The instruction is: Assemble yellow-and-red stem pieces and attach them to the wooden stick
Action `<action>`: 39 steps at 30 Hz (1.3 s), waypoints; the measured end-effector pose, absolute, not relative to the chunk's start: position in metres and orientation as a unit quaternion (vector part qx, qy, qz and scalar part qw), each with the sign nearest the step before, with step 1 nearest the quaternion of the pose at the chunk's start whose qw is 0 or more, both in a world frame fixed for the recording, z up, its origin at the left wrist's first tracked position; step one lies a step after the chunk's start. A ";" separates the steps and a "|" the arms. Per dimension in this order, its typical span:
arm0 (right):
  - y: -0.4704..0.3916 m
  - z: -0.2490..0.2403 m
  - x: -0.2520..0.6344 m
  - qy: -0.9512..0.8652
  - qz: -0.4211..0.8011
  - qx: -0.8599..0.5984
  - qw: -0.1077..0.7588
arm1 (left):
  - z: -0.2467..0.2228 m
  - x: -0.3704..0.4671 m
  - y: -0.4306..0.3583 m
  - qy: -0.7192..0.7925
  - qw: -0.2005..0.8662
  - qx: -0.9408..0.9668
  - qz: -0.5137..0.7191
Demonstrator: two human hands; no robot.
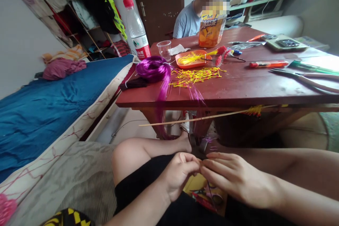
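Note:
Over my lap, my left hand [182, 173] is closed in a pinch, its thumb pressed to its bent fingers. My right hand [235, 178] meets it fingertip to fingertip, its fingers drawn together. Whatever lies between the fingertips is too small and hidden to make out. Below the hands, a yellowish surface [194, 183] in my lap bears scissors [215, 197] and a red item [203, 203]. Beyond them, a thin wooden stick [190, 120] juts from the table's edge, with yellow, red-tipped stamens [255, 110] near its far end.
The red-brown table [225, 91] carries a purple fibre bundle [152, 67], loose yellow stamens [197, 76], an orange tray [181, 64], a bottle [139, 39], a drink jug [210, 35], a marker-like red tool [268, 64] and pliers [304, 77]. A person [186, 21] sits opposite. A bed [66, 102] stands left.

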State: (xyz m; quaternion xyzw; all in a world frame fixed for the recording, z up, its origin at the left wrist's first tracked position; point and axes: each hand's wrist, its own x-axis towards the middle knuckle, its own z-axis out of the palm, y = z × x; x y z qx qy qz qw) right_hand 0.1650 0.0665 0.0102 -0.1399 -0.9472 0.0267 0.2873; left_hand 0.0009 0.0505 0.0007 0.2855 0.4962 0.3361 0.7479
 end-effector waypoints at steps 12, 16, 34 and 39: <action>0.060 0.013 0.154 -0.802 0.347 -0.385 0.297 | 0.013 0.002 0.039 0.514 0.527 0.545 0.402; 0.059 0.013 0.156 -0.831 0.298 -0.346 0.317 | 0.012 0.004 0.040 0.493 0.621 0.456 0.404; 0.075 0.017 0.145 -0.532 0.718 -0.383 0.232 | 0.005 -0.010 0.034 0.304 -0.007 0.884 0.356; 0.073 0.027 0.152 -0.769 0.414 -0.398 0.279 | 0.022 -0.001 0.043 0.465 0.246 0.778 0.344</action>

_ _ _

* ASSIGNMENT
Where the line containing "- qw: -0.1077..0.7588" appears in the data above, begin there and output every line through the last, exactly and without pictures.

* RESPONSE TO THE TASK
  - qw: -0.1077..0.7588
arm1 (left):
  - z: -0.2467..0.2228 m
  - x: -0.3704..0.4671 m
  - y: -0.4306..0.3583 m
  - qy: -0.7192..0.7925
  - qw: -0.2005..0.8662
  - qx: -0.9408..0.9668
  - qz: -0.5137..0.7191
Demonstrator: two human hands; no robot.
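Note:
Over my lap, my left hand [182, 173] is closed in a pinch, its thumb pressed to its bent fingers. My right hand [235, 178] meets it fingertip to fingertip, its fingers drawn together. Whatever lies between the fingertips is too small and hidden to make out. Below the hands, a yellowish surface [194, 183] in my lap bears scissors [215, 197] and a red item [203, 203]. Beyond them, a thin wooden stick [190, 120] juts from the table's edge, with yellow, red-tipped stamens [255, 110] near its far end.
The red-brown table [225, 91] carries a purple fibre bundle [152, 67], loose yellow stamens [197, 76], an orange tray [181, 64], a bottle [139, 39], a drink jug [210, 35], a marker-like red tool [268, 64] and pliers [304, 77]. A person [186, 21] sits opposite. A bed [66, 102] stands left.
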
State: (xyz m; quaternion xyzw; all in a world frame fixed for the recording, z up, its origin at the left wrist's first tracked position; point and axes: each hand's wrist, its own x-axis towards the middle knuckle, its own z-axis out of the palm, y = z × x; x y z qx qy qz qw) right_hand 0.1650 0.0665 0.0102 -0.1399 -0.9472 0.0267 0.2873; left_hand 0.0009 0.0505 0.0007 0.2855 0.4962 0.3361 0.7479
 end-effector waypoints at steps 12, 16, 34 and 39: <action>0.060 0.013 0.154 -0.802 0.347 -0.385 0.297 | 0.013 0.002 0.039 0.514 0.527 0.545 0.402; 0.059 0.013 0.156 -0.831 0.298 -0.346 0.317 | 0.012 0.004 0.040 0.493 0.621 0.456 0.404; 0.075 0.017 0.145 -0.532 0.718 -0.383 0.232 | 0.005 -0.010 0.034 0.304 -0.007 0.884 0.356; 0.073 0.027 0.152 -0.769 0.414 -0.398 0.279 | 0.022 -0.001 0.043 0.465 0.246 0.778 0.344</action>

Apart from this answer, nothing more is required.